Though caveolae from cardiomyocytes have been show to be enriched in adrenergic receptors, adenylyl cyclase, and related signaling machinery, not much data exists for signaling complexes assembled in animal or human PASMC. It is likely that similar enrichment exists in PASMC, but it is equally likely that, because these cells contain machinery to respond to low Po2, there may be enrichment of a) oxygen sensor(s) such as NADPH-P-450 oxidoreductase complex and/or a heme- and metal-containing motif; b) couplers (e.g., ODCR), signal transduction proteins, and/or modulators (e.g., KChAP, KChIP), and c) effectors such as Kv channels (e.g., Kvl.5) and Ca2+ channels (e.g., VDCC) in caveolae allowing for localized sensing and rapid response to modulate cell physiology (Fig. 9). It has been demonstrated that Kv1.5 specifically targets to caveolae, whereas depletion of cellular cholesterol and inhibition of sphingolipid synthesis alter Kv1.5 channel function (50).

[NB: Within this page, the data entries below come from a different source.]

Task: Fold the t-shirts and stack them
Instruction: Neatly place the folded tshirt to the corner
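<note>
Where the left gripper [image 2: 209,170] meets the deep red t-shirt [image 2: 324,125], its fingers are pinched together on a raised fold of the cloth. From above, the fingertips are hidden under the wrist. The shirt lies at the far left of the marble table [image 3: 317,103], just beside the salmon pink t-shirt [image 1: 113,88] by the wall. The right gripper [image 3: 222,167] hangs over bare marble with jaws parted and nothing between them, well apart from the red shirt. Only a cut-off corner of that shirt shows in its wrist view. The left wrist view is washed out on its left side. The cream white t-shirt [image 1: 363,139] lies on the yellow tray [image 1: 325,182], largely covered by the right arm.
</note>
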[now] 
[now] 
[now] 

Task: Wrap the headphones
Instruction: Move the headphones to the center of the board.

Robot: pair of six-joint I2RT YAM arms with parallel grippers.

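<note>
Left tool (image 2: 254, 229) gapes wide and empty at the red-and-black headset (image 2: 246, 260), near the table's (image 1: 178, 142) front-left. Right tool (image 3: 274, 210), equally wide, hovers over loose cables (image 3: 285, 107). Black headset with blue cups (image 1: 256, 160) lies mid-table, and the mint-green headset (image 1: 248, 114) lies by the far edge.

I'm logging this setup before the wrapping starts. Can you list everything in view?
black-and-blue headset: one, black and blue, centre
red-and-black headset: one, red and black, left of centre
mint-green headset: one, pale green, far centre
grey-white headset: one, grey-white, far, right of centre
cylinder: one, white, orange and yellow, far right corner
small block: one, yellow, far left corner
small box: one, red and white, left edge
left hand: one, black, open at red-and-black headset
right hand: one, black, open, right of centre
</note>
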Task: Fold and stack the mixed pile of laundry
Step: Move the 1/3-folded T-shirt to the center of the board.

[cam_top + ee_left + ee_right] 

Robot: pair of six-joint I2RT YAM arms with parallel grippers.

It is possible that caveolae may contribute to regulation of Kv channels during acute and chronic hypoxia. Lipid rafts, of which caveolae are a subclass, are enriched in arachidonic acid (AA) and stresses (e.g., ischemia) can release AA (77, 87). Recent studies involving brain hypoxia (7) and heart ischemia (71) reveal through gene array analysis that a common response is the activation of 12-lipoxygenase, an enzyme that metabolizes AA and generates biologically-active metabolites. Other AA metabolizing enzymes are also induced and their tissue specific expression determines cellular responses to hypoxia. Epoxyeicosatrienoic acids (EETs) are cytochrome P450-derived AA metabolite and have the ability to regulate vascular tone. Though most EETs cause vasodilation through activation of K+ channels, 14,15-EET activates Ca2+ channels and cause Ca2+ influx and induce vasoconstriction (24). Therefore, it is likely that there exists a delicate balance in PASMC between numerous factors that cause relaxation and contraction by modulating Kv channel activity, of which AA metabolites may be a particular regulatory component that can be easily exploited by hypoxia through closing of Kv channels and opening of Ca2+ channels. This would suggest that caveolae and their localized components contribute to the development of hypoxia-mediated Kv channel inhibition, pulmonary vasoconstriction, vascular remodeling, and pulmonary hypertension. Caveolae may thus serve as an organizing center for cellular signaling and the particular responses elicited by hypoxia may be a manifestation of the enriched signaling components in caveolae dependent on the remodeled state of the pulmonary vasculature.

Figure 9. Schematic representation of the organization of ion channels, membrane receptors, and signal transduction proteins in a caveolae. Kv channels within the caveolae are modulated by protein kinase A (PKA), Ca2+ (from the SR and extracellular site), mitochondrial cyt-c and superoxide, EETs/HETEs, and NADPH oxidase-produced superoxide. NADPH oxidase is depicted as a multi-subunit enzyme complex comprised of gp91, gp22, p47, p67, p40, and rac proteins. AC, adenylate cyclase; EETs, epoxyeicosatrienoic acids; HETEs, hydroxyeicosatetraenoic acids, P, phosphorylation sites, KChIP, K+ channel interacting protein; KChAP, K+ channel associated proteins; ROS, reactive oxygen species.

Figure 9. Schematic representation of the organization of ion channels, membrane receptors, and signal transduction proteins in a caveolae. Kv channels within the caveolae are modulated by protein kinase A (PKA), Ca2+ (from the SR and extracellular site), mitochondrial cyt-c and superoxide, EETs/HETEs, and NADPH oxidase-produced superoxide. NADPH oxidase is depicted as a multi-subunit enzyme complex comprised of gp91, gp22, p47, p67, p40, and rac proteins. AC, adenylate cyclase; EETs, epoxyeicosatrienoic acids; HETEs, hydroxyeicosatetraenoic acids, P, phosphorylation sites, KChIP, K+ channel interacting protein; KChAP, K+ channel associated proteins; ROS, reactive oxygen species.